PROBLEM DESCRIPTION: Go through the data and copy each line where the string "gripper" appears.

*** Begin section ***

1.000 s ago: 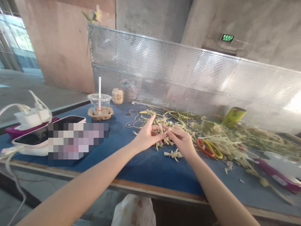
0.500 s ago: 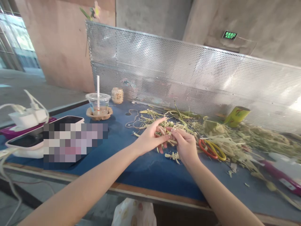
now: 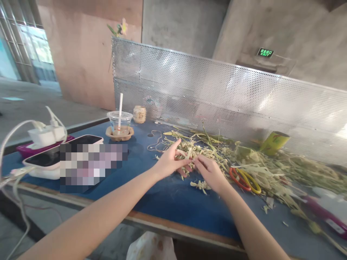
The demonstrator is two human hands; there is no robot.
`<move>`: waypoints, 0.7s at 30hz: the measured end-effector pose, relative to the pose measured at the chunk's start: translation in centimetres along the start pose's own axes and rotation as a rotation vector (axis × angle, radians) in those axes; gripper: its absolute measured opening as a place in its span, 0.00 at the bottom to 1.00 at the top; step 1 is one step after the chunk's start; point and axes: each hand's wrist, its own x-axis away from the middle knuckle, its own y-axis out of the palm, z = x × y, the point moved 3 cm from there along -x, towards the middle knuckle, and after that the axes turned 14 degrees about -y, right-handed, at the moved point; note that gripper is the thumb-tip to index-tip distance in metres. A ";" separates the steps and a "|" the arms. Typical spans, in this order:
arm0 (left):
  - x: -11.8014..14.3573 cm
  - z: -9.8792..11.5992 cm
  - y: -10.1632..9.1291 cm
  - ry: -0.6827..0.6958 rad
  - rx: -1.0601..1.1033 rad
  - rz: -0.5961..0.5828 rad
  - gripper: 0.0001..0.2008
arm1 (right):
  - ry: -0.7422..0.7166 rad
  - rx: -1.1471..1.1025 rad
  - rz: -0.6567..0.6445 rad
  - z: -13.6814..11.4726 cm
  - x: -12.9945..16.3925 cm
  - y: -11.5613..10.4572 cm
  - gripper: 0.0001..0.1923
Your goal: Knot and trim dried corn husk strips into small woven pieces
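Observation:
My left hand point(image 3: 170, 161) is closed around a pale dried plant strip point(image 3: 182, 153), its index finger raised. Beside it, my right hand point(image 3: 210, 172) pinches at the same strip, fingertips meeting those of the left. Exactly how the strip runs between the fingers is partly hidden. Right behind the hands spreads a heap of pale green plant shreds point(image 3: 202, 150). A small loose bundle of strips point(image 3: 200, 186) lies on the blue tabletop point(image 3: 173, 202) just below them. To the right are scissors with red and yellow handles point(image 3: 251, 179).
A lidded plastic cup point(image 3: 114, 124) with a straw sits in a cardboard holder at left, near a woven jar point(image 3: 139, 114). Phone point(image 3: 46, 153) and chargers point(image 3: 45, 134) lie far left. More dried husks point(image 3: 303, 168) and a yellow-green tube point(image 3: 275, 142) are at right, before a perforated metal screen point(image 3: 189, 79).
The view has tilted slightly, so the scene sits lower and further right. My right hand has drawn a little closer to the left; both remain on the strip.

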 end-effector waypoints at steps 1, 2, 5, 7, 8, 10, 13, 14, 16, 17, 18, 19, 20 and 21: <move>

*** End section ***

TASK RESPONSE:
`<move>`: waypoints, 0.7s at 30hz: the measured end-effector pose, relative to the pose measured at the chunk's start: translation in centimetres along the start pose's own axes and rotation as a rotation vector (axis × angle, radians) in those axes; gripper: its absolute measured opening as a place in its span, 0.00 at the bottom to 1.00 at the top; step 1 is one step after the chunk's start; point and axes: each hand's wrist, its own x-axis away from the middle knuckle, its own y-axis out of the palm, z = x × y, the point moved 3 cm from there along -x, towards the middle knuckle, and after that the axes turned 14 degrees about -y, right-handed, at the moved point; note that gripper is the thumb-tip to index-tip distance in metres. A ";" separates the steps and a "|" the arms. Typical spans, in this order:
  - gripper: 0.0001..0.2008
  - gripper: 0.0001..0.1923

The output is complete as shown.